If you speak an indigenous language, it means you're Indian, Valenzuela said.
That carries with it certain prejudices related to class, education and poverty.
The people in their own culture feel embarrassed to speak their language or to use the knowledge that
was transmitted to them by their ancestors. That's very sad, she said.
I'm very proud of who we are, she said. When you show how complex these languages are and how
interesting, you're also saying that theses people are intelligent.
Shamans drink ayahuasca, a beverage that has hallucinogenic properties, to get visions to help them
treat ill people. Shipibo don't view the drink as hallucinogenic; they see it as a connector to another world
or reality.
Women can be healers and are considered powerful.
Shipibo people have a Spanish name and a true name in Shipibo. Spanish is considered the outsiders
language.
They are renowned for their pottery, which traditionally had practical purposes but is now sold as art to
tourists.
In Shipibo culture, a man never talks to his in-laws and vice versa. It's taboo. They have to talk through
the wife or someone else. Traditionally, the man will live with the woman's parents until the couple has its
first child.
Medicinal uses for plants and insects are encoded into Amazonian languages.
Fishing is an important activity for villages along the river. Beten, a thick stew made with fish, is a
traditional Shipibo dish. It includes grated plantains and is very thick.
Shipibo have to bring water from the river for cooking, and there is no electricity. Villages generally have
an engine generator they use for three hours a day.
Source: Pilar Valenzuela
Getting to the villages along the Ucayali River is an adventure in itself.
The closest village Pilar Valenzuela visits is a Shipibo village called San Francisco de Yarinacocha.
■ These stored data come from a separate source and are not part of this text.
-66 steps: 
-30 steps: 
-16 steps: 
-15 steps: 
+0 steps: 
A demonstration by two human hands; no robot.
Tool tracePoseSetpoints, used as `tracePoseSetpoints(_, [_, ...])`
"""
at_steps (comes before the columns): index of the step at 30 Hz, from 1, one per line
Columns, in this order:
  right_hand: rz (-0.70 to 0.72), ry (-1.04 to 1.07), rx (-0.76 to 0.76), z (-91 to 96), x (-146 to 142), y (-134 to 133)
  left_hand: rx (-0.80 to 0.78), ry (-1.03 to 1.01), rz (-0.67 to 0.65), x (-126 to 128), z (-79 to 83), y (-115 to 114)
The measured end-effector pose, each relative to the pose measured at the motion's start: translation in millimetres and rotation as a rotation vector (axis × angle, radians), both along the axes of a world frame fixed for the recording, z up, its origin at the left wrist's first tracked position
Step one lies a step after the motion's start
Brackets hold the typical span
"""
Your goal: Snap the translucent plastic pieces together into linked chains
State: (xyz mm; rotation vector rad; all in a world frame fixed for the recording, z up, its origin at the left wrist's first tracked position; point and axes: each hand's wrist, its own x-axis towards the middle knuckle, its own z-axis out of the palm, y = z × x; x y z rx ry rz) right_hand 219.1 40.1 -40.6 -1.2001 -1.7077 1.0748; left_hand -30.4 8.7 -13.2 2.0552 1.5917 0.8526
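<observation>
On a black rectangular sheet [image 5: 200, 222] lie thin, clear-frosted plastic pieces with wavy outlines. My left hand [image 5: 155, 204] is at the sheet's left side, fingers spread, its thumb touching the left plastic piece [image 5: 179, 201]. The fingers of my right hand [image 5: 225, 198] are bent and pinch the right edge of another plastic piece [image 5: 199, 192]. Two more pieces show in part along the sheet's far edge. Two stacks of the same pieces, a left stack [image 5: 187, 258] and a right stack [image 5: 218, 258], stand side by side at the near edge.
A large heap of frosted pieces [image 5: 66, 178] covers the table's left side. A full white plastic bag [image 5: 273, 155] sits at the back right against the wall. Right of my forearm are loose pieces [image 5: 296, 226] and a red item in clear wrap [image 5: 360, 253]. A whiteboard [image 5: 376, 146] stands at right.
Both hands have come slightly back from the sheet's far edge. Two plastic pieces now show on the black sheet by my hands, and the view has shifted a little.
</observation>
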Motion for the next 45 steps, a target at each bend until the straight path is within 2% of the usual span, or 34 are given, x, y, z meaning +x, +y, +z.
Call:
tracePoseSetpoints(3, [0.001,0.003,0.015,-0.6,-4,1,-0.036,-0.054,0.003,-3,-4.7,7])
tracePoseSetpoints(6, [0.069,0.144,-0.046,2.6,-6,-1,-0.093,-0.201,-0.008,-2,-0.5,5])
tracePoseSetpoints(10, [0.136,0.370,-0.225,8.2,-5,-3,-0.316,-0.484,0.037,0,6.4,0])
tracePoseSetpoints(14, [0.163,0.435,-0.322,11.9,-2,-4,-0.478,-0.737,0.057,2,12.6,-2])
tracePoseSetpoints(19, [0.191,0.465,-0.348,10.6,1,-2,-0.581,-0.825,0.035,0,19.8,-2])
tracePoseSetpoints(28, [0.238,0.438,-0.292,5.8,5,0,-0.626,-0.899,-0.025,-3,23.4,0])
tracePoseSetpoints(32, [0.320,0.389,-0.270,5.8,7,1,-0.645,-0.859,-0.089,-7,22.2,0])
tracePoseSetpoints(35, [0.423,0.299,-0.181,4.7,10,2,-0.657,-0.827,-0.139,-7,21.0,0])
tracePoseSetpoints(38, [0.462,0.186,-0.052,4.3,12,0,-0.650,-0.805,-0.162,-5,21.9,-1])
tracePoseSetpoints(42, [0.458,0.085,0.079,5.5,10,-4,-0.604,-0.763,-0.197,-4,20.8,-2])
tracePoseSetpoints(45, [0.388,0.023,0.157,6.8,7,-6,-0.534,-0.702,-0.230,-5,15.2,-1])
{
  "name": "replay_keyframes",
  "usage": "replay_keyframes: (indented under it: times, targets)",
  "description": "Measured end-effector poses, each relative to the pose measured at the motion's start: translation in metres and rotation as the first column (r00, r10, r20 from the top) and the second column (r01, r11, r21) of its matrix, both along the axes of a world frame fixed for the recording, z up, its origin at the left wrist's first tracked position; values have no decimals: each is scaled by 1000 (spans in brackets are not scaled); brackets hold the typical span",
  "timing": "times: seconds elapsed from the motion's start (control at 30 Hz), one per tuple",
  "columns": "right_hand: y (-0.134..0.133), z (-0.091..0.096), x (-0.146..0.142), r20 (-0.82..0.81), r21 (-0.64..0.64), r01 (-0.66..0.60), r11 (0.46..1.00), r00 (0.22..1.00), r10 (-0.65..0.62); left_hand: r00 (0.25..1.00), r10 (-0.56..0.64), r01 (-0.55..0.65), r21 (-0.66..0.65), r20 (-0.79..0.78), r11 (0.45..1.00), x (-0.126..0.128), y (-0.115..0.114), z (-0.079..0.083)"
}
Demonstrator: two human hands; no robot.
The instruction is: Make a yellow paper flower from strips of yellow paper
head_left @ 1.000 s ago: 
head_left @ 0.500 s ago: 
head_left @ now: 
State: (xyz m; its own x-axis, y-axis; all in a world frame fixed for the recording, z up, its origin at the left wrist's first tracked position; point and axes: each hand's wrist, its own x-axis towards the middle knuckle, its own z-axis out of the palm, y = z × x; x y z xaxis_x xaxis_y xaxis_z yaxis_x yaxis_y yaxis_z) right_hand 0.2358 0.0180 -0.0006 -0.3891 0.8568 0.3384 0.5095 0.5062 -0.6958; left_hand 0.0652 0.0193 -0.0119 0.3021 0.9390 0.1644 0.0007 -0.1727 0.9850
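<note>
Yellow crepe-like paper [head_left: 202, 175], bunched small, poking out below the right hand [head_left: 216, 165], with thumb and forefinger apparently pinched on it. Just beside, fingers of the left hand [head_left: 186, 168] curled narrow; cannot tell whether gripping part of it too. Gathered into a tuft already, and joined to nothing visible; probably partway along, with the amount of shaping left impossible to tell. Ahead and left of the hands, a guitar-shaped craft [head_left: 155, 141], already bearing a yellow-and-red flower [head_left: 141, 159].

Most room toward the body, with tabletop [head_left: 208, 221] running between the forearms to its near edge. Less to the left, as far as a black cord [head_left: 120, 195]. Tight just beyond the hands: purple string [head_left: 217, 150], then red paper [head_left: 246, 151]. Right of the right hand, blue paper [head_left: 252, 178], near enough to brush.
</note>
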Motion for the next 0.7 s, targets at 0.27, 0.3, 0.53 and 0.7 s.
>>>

She
flies from Los Angeles Airport to Lima, the capital of Peru and its largest city. Then she flies one hour to
Pucallpa.
From Pucallpa, she travels by car for one hour during the dry season or by car for 30 minutes and then by
boat for 40 minutes during the wet season. There are about 130 Shipibo villages, and some of them are
days away from Pucallpa; one week away in a boat and three to four days with a speedboat.
Jeberos, where the Shiwilu people are, is in the middle of the jungle. Valenzuela flies from LAX to Lima,
Peru. She then flies one hour to Tarapoto, where she takes a car to Yurimaguas, a three-hour drive.
Next, she takes a day-long cargo ship to Lagunas, then a boat to Jeberos, which takes one to two days,
depending on the river. Sometimes it is possible to fly in a small plane from Yurimaguas to Jeberos.